The Syrians were remarkably relaxed about access to their ancient monuments. In the empty Roman theatre in Palmyra, I was able to stand on the stage experimenting, with a speech from Shakespeare, whether it was possible to be heard in the farthest seats.
Why this collection of memories? Because the Great Mosque has now been reduced to rubble, its minaret destroyed in bombardment and much of the rest in fighting. The whole of the souk has been burnt out, including the hamam. Sebastian’s shop has been totally destroyed, along with his shrine to Oscar. Sebastian himself, were he still there, along with his friends, might have been thrown bound and blindfold from the roof of a tall building. No young women would now venture out in jeans and calf-length boots. Vast areas of Aleppo have been reduced to piles of rubble reminiscent of Berlin in 1945. It will not be restored in my lifetime. Days ago, on that very stage of the Palmyra theatre, 30 or 40 Syrian soldiers were murdered, each with a bullet to the head.
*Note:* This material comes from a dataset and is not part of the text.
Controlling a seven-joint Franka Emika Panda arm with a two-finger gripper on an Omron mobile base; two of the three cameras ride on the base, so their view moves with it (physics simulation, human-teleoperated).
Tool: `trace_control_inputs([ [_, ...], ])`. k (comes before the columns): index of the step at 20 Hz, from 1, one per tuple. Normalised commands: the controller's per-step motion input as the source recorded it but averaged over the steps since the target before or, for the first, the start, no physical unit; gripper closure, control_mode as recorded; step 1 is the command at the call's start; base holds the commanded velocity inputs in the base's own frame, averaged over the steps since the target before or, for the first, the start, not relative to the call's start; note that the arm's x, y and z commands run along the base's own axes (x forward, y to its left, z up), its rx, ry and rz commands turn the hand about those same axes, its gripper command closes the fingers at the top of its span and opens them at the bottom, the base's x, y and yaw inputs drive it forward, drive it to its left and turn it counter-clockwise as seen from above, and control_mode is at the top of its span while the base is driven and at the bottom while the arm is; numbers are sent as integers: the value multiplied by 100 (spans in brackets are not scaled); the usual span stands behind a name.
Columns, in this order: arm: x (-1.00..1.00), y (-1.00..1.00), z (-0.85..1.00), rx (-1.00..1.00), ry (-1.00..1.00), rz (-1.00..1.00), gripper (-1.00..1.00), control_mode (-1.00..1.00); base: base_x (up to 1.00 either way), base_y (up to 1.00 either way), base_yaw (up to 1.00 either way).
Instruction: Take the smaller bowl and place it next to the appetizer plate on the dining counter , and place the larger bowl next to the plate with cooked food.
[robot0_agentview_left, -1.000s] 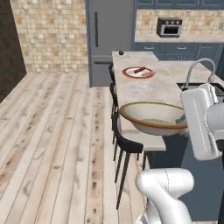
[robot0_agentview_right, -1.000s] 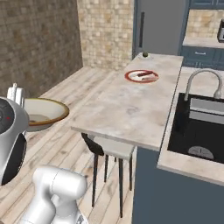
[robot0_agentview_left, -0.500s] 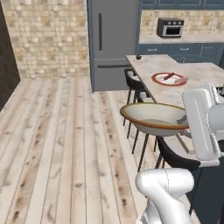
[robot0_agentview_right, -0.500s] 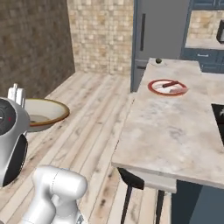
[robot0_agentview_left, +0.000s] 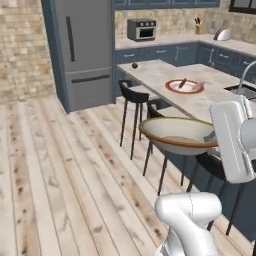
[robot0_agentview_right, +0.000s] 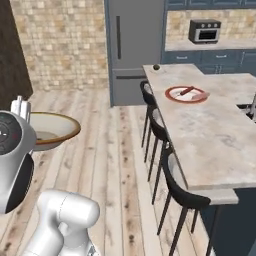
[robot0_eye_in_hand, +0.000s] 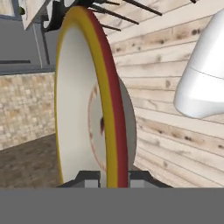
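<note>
- We held the larger bowl (robot0_agentview_left: 182, 135), wide and shallow with a cream inside and a brown-orange rim, up in the air over the wooden floor (robot0_agentview_left: 60, 175), level and upright.
- In the hand view our gripper (robot0_eye_in_hand: 107, 177) pinched the rim of the larger bowl (robot0_eye_in_hand: 94, 100), with one dark fingertip on each side of its edge; the bowl appeared edge-on there because the camera was rolled.
- In the right base view the larger bowl (robot0_agentview_right: 52, 131) hung at the left, well apart from the surface, with floor between them.
- The dining counter (robot0_agentview_right: 210, 130), a long beige marble-look surface on a dark blue base, stretched away on the right, with black stools (robot0_agentview_right: 182, 195) lined along its near side.
- The plate with cooked food (robot0_agentview_right: 186, 94), red-rimmed with a cream centre, lay on the surface towards its far half; a dark sausage lay across it.
- In the left base view the same plate (robot0_agentview_left: 184, 86) sat beyond the bowl and higher in the picture.
- A small dark item (robot0_agentview_right: 156, 67) rested near the far corner of the surface; we could not tell whether a plate lay beneath it.
- A tall grey refrigerator (robot0_agentview_right: 134, 47) stood behind the surface's far end.
</note>
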Motion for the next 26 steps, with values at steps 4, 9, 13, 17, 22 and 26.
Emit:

Syria was complex, varied and unpredictable. Hearing loud, hectic music that had been going on for two hours, I found a room full of Sufis chanting, sweating, jumping up and down and even whirling. They invited me to supper where they argued about the resurrection of Christ (“Wasn’t the only witness a prostitute?”) and said they wanted to give Saudi Arabia back to the Hashemites. Isis hates the Sufis – as do its friends, the Wahabis – and would certainly kill all of them if it got the chance. Perhaps the ones I met have been killed.
The ancient religious harmony of Syria was not a myth, and the secular Baathist regime has actually promoted a liberal version of Islam, including Sufism and religious toleration, partly in the interests of its own survival. (President Assad personally drove Senator John Kerry and his wife to midnight mass in Damascus.) One Muslim cleric said to me: “Judaism, Christianity, Islam are one religion, the Abrahamic religion, but with different legislations. It is the clerics of the three religions who do not understand this.” That man is now Grand Mufti of Syria, and a pillar of the regime.
The regime is tired and Damascus may yet fall, in which case a complex and subtle society will have ended in fire and blood. But at least we can try to remember what it was like.